Your objective:
Word for word, retype the entire listing.

Records supplied:

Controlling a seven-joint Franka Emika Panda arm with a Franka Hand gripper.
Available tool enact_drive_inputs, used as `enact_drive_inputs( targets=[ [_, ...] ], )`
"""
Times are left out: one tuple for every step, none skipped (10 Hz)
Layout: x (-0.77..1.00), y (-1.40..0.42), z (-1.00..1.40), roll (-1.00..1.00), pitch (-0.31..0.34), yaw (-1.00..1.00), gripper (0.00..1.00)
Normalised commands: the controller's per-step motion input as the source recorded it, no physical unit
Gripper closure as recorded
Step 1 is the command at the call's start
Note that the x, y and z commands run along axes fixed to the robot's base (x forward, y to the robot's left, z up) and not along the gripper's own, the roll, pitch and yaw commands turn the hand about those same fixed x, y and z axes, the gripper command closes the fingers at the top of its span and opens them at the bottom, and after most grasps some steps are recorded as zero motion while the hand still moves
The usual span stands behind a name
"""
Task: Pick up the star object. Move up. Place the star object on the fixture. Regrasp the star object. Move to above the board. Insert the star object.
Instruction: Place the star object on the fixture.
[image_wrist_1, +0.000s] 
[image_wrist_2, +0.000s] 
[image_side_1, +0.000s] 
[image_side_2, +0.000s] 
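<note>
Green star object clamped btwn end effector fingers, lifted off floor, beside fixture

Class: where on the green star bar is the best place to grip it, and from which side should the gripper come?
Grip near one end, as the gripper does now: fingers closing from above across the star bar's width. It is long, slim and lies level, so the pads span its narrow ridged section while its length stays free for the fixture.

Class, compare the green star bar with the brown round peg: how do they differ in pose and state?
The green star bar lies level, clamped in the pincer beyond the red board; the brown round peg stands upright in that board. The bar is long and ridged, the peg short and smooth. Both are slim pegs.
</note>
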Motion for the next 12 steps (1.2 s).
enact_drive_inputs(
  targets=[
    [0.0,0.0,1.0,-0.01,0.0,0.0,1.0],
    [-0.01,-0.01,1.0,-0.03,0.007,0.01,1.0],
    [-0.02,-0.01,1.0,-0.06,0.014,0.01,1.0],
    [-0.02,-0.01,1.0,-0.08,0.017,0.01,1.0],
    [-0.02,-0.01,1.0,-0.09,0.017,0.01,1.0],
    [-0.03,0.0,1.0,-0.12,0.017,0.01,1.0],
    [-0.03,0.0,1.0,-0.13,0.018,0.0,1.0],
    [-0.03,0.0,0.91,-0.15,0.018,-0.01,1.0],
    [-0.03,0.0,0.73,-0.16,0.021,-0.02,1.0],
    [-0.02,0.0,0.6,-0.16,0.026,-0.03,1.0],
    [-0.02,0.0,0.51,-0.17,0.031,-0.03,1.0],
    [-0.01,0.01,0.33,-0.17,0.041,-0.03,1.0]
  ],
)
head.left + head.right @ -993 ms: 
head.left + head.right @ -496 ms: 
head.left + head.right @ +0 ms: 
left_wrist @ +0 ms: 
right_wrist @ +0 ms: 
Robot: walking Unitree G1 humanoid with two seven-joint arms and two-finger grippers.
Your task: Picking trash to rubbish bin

Exercise answer:
Controlling a seven-joint Franka Emika Panda arm with a Franka Hand gripper.
Available tool enact_drive_inputs, used as `enact_drive_inputs( targets=[ [_, ...] ], )`
"""
Times are left out: one tuple for every step, none skipped (10 Hz)
Layout: x (-0.77..1.00), y (-1.40..0.42), z (-1.00..1.40), roll (-1.00..1.00), pitch (-0.31..0.34), yaw (-1.00..1.00), gripper (0.00..1.00)
Normalised commands: the controller's per-step motion input as the source recorded it, no physical unit
Gripper closure as recorded
Step 1 is the command at the call's start
Note that the x, y and z commands run along axes fixed to the robot's base (x forward, y to the robot's left, z up) and not along the gripper's own, the roll, pitch and yaw commands turn the hand about those same fixed x, y and z axes, the gripper command closes the fingers at the top of its span and opens them at the bottom, and after most grasps some steps are recorded as zero motion while the hand still moves
The usual span stands behind a name
"""
Task: Pick up the star object. Move up. Place the star object on the fixture. Regrasp the star object. Move to above the board. Insert the star object.
Instruction: Place the star object on the fixture.
[image_wrist_1, +0.000s] 
[image_wrist_2, +0.000s] 
[image_side_1, +0.000s] 
[image_side_2, +0.000s] 
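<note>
Green star object clamped btwn end effector fingers, lifted off floor, beside fixture

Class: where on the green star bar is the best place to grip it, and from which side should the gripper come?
Grip near one end, as the gripper does now: fingers closing from above across the star bar's width. It is long, slim and lies level, so the pads span its narrow ridged section while its length stays free for the fixture.

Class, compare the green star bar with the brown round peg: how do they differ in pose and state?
The green star bar lies level, clamped in the pincer beyond the red board; the brown round peg stands upright in that board. The bar is long and ridged, the peg short and smooth. Both are slim pegs.
</note>
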Motion for the next 12 steps (1.2 s).
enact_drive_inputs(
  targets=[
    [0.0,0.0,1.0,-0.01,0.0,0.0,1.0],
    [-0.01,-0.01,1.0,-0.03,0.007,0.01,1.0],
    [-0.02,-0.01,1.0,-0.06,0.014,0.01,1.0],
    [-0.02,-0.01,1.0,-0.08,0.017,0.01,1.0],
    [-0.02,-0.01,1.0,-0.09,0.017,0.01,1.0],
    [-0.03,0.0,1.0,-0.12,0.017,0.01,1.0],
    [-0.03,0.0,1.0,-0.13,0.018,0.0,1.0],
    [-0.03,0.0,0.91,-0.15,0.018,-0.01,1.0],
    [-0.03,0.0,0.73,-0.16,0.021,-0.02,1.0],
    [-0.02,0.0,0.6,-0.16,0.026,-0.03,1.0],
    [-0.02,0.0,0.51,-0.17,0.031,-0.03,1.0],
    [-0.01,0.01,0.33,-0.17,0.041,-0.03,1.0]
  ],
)
head.left + head.right @ -993 ms: 
head.left + head.right @ -496 ms: 
head.left + head.right @ +0 ms: 
left_wrist @ +0 ms: 
right_wrist @ +0 ms: 
Robot: walking Unitree G1 humanoid with two seven-joint arms and two-finger grippers.
Your task: Picking trash to rubbish bin

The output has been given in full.